The struggle against male chauvinism will be one of the hardest repudiation and rectification processes we will go through. To remold our outlook, we first have to admit we have these ideas. And we all do because this ideology has been with us since the beginning of civilization. Male chauvinism is not just who does the dishes but who is involved in decision making and problem solving. We must learn to identify these tendencies and start personally changing in our homes, workplaces, meetings, etc. This remolding can be done. In fact we must start now, we can’t wait till revolution. In order for our proletarian revolution to win, we must have unity between men and women. We cannot win the revolution just with men. We need both men and women. The contradictions between men and women are contradictions among us, the people, and can be worked out non-antagonistically.

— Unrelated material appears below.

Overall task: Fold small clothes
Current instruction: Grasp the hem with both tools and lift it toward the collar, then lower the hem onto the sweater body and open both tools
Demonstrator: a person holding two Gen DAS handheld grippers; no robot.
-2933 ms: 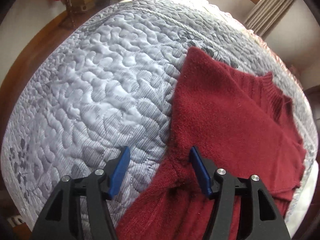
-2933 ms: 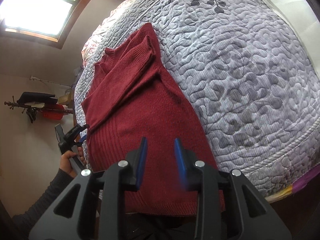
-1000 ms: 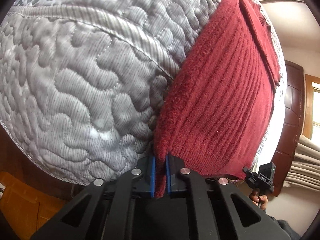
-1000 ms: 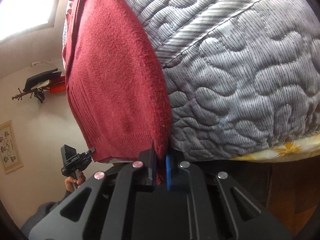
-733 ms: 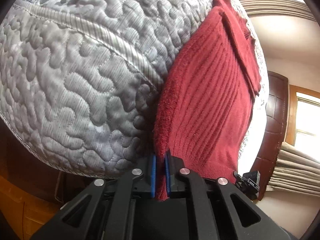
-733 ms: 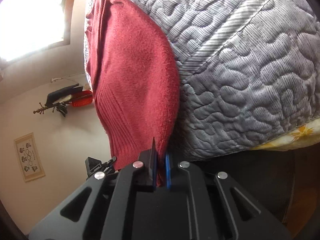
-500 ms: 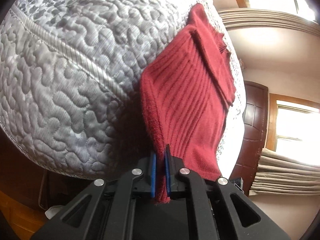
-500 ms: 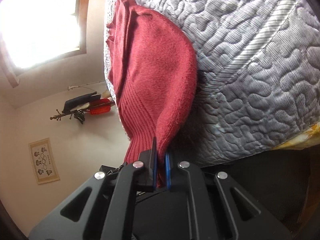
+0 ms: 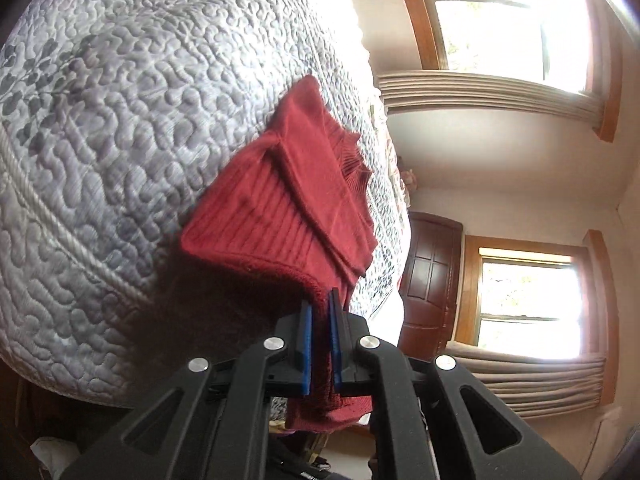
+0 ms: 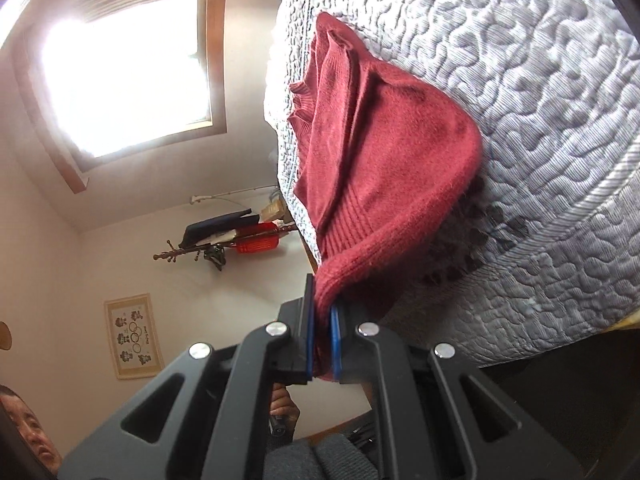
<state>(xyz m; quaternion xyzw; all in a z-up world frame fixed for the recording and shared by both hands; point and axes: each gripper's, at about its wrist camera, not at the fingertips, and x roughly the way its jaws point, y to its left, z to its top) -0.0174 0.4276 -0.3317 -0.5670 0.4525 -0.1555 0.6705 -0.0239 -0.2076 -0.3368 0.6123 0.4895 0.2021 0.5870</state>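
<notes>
In the left wrist view, the left gripper (image 9: 321, 344) pinches the bottom hem of the red sweater (image 9: 296, 196), which rises from its blue pads onto the grey quilted bed (image 9: 120, 120), sleeve folded across its body. In the right wrist view, the right gripper (image 10: 321, 344) is likewise clamped on the sweater's (image 10: 384, 152) hem, the knit lifted clear of the quilt (image 10: 540, 100) edge
</notes>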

Understanding the conditions for revolution are not yet ripe, there are some demands and reforms that should be supported and pushed now, that would alleviate the suffering of the working class. Some demands we can take up are: equal pay for equal work, paid maternity leave with no loss of seniority and job guarantee, free child care facilities, end forced sterilizations, free and safe abortion on demand, end male chauvinism at the job, school and home; the right to self defense against all physical attacks.
It is important that we look closely at each reform to ascertain whether implementation would raise the capacity to wage class struggle. Our organization, COReS, recognizes many reforms sound good but some are sham and against the interests of the working class. Sham reforms, which we cannot support are those where the improvement is bound up with such things as corruption of political consciousness, subjugation to a benefactor and a lowering of human dignity. COReS sees the ERA is an example of a sham reform. It furthers the illusion that women’s equality can be gained by reliance on the courts and legal system. Thus it falls into that category of those reforms that are bound up in corruption of political consciousness.
We have given a brief explanation on the solution to women’s oppression, the unity between men and women, and demands and reforms. We hope that the analysis done in the next three presentations will draw lines of demarcation and help to deepen and clarify our positions.